Every few minutes, in the most
carelessly chosen moments, you look left or right and hurl sputum out of your
mouth. You think you have a right to spit "just because".
My brother or sister, you are the
pain in my arse this morning. I don't hate you, but I wish I could hurt that
mouth of yours. I wish I could use a well-laid slap to effect a manual reset of
your basic programming.
Please don't argue with me about
this not being so horrible an act. If you're like me on the good side of the
divide, I hail you. But Aboki, tell your friends to chill on the Camelling.
I do not want to see what's in your
mouth. It is gross and makes my stomach turn each time. For those who fling it skilfully
from balconies, I tremble at the height of your stupidity. Even the devil
disagrees with your behaviour. If you're beside me, that sound alone is scary.
You're awakening me so that I can be helplessly aware of your filthiness as you
set about it.

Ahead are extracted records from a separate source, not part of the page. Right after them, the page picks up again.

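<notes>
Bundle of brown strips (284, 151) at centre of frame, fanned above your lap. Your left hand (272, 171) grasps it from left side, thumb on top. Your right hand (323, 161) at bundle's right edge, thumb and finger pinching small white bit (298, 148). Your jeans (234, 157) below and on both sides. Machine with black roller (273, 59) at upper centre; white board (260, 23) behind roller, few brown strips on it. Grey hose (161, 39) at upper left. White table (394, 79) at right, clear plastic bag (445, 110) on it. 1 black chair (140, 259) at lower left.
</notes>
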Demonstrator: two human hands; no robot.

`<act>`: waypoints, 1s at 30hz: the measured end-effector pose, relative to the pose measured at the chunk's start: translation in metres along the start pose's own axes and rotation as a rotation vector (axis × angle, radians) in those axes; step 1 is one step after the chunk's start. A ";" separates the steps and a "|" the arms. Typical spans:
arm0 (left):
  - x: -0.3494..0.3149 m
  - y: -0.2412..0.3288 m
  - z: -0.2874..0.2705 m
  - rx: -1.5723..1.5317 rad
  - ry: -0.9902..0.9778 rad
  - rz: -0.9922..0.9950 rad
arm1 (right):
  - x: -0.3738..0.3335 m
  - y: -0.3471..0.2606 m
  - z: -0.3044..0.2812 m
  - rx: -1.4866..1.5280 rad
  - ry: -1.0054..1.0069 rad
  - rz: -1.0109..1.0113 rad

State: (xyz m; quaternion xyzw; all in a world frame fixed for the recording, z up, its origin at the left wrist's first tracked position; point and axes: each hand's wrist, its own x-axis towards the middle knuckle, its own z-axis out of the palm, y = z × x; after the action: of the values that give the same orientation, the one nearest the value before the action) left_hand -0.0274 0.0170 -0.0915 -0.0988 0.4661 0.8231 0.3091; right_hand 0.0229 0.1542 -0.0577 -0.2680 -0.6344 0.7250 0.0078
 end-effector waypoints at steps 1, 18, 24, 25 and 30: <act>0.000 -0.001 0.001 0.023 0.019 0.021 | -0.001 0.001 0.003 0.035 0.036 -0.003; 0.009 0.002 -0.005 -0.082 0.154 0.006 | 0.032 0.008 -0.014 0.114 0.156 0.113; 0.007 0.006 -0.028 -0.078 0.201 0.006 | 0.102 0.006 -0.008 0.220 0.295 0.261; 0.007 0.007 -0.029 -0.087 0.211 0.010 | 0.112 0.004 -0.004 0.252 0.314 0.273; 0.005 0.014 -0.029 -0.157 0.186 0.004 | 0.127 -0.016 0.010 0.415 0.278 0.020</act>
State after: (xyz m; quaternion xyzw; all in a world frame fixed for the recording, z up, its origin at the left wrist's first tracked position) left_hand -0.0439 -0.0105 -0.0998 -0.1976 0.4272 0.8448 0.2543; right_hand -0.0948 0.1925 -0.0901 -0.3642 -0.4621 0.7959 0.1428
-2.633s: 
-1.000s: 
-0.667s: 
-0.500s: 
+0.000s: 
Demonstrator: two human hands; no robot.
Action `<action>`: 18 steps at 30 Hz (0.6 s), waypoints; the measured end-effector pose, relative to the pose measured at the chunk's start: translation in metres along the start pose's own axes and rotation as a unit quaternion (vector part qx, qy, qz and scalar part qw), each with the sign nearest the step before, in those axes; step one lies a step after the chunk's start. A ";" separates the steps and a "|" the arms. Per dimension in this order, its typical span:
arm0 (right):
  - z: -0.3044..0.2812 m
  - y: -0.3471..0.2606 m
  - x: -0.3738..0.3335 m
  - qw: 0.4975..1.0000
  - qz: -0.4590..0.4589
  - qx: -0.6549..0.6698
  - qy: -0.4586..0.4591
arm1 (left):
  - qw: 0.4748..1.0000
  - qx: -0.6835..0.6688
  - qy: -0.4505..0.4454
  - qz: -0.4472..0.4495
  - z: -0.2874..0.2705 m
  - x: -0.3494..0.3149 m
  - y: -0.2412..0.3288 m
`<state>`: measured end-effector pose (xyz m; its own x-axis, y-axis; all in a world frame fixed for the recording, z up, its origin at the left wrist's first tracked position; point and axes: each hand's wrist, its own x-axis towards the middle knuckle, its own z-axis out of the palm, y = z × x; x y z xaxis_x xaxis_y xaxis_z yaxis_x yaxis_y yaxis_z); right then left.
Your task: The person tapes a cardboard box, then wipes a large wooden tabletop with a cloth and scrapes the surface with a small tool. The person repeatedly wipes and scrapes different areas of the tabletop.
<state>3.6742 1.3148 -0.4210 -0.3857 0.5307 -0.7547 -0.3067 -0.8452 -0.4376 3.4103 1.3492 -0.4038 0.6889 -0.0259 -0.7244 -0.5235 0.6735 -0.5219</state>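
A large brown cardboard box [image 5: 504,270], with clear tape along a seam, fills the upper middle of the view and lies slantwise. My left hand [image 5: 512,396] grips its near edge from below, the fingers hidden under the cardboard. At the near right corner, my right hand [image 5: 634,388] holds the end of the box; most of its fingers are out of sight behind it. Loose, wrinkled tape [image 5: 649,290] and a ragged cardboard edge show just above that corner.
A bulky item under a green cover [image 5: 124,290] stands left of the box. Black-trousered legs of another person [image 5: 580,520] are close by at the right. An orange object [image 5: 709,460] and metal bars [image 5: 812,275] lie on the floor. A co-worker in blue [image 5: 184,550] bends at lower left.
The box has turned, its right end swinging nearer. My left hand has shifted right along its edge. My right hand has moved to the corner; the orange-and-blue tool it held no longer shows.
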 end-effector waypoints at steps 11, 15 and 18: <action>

There's even a moral side to this that I don't have time to speak
about today.
You're a pain in the arse and a
health hazard, but I forgive your past deeds. I will not stab your
self-righteous arse with a thumb-tack in return for what you've done so far but
I sure hope that someone does if you read this thread and continue in your
sinful ways. Don't spend your days spreading bacteria and creating an
atmosphere of unease and discomfort for everybody else.
For information, this is why I hate
Justin Bieber. And for those who care, I would readily vote for a government
that would make this shit illegal. Spitting in public is disgusting and
antisocial. Civilised countries prosecute people for this.